WORK ITEM
Within the records below is a range that opens at the line with "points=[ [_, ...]" and closes at the line with "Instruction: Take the". Return that range word for word, both ends included, and only that range.

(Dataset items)
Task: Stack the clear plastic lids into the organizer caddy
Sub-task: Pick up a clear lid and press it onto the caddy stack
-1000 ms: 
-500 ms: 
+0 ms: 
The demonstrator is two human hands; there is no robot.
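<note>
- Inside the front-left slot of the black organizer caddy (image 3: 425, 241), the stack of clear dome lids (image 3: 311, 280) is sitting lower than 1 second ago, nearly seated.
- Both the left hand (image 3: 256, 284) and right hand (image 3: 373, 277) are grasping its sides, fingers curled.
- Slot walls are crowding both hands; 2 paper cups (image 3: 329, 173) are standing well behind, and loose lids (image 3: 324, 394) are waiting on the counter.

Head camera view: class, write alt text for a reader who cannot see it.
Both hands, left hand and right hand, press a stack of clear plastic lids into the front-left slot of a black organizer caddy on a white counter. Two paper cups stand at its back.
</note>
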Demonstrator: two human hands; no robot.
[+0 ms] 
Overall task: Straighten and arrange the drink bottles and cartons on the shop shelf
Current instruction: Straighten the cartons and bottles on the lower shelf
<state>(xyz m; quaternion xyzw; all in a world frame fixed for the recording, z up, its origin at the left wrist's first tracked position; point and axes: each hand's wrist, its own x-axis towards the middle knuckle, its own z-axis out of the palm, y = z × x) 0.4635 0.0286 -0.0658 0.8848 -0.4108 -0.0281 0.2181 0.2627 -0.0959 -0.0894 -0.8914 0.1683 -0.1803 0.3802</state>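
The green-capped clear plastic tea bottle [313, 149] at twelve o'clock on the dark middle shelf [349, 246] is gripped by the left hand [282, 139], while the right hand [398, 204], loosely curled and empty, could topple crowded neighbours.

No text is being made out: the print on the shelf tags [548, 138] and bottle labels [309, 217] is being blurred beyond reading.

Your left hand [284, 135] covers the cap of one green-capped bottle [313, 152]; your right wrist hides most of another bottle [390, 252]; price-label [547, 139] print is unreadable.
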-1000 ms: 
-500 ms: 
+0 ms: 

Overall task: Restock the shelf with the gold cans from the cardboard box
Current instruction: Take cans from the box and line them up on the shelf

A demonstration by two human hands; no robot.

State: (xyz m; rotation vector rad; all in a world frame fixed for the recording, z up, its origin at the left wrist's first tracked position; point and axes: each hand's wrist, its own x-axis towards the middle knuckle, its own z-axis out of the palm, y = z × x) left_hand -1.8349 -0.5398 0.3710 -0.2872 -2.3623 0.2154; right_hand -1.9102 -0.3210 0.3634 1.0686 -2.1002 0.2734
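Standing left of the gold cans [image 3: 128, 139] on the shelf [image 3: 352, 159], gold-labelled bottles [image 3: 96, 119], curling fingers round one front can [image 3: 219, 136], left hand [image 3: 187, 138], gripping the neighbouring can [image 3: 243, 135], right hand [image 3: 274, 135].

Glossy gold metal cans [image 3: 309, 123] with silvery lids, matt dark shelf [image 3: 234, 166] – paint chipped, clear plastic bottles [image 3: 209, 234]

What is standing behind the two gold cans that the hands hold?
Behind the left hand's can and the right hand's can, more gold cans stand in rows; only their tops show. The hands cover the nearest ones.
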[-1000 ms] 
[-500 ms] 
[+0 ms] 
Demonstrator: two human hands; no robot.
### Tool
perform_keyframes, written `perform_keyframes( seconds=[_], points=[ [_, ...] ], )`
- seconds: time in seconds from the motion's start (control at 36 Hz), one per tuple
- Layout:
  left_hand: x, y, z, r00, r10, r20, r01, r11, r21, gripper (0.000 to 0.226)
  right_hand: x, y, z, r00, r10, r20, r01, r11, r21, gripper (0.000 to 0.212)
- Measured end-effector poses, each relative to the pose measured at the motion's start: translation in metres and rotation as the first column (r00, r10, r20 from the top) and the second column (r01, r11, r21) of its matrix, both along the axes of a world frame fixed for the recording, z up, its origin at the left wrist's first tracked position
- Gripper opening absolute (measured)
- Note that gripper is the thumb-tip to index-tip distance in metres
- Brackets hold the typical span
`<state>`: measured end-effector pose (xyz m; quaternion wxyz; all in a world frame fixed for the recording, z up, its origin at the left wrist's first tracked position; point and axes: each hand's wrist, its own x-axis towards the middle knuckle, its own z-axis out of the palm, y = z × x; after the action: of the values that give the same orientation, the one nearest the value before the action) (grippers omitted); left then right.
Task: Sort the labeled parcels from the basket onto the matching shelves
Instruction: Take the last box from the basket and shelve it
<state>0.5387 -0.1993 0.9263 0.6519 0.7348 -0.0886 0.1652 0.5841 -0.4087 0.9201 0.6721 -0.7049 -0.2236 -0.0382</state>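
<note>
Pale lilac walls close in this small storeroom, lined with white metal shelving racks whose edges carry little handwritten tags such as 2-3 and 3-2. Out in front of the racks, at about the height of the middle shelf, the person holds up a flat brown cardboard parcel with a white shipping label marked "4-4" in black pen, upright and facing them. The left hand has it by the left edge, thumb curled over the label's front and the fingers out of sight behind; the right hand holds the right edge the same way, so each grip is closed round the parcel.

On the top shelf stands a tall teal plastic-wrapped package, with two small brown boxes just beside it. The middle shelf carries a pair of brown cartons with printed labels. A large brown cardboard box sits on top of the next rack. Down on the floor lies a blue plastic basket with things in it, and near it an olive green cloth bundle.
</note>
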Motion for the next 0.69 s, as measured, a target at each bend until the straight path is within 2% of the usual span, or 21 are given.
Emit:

ANSWER BOX
perform_keyframes, written `perform_keyframes( seconds=[_], points=[ [_, ...] ], )`
- seconds: time in seconds from the motion's start (control at 36 Hz), one per tuple
- Layout:
  left_hand: x, y, z, r00, r10, r20, r01, r11, r21, gripper (0.000 to 0.226)
  right_hand: x, y, z, r00, r10, r20, r01, r11, r21, gripper (0.000 to 0.212)
- Measured end-effector poses, each relative to the pose measured at the motion's start: translation in metres and rotation as the first column (r00, r10, r20 from the top) and the second column (r01, r11, r21) of its matrix, both along the axes of a world frame fixed for the recording, z up, its origin at the left wrist's first tracked position
- Gripper opening absolute (measured)
- Note that gripper is the thumb-tip to index-tip distance in metres
- Brackets hold the typical span
`<state>`: measured end-effector pose (xyz m; quaternion wxyz; all in a world frame fixed for the recording, z up, its origin at the left wrist's first tracked position; point and axes: each hand's wrist, its own x-axis towards the middle knuckle, its own z-axis out of the palm, y = z × x; after the action: of the values that give the same orientation, the one nearest the value before the action) (grippers omitted); left then right.
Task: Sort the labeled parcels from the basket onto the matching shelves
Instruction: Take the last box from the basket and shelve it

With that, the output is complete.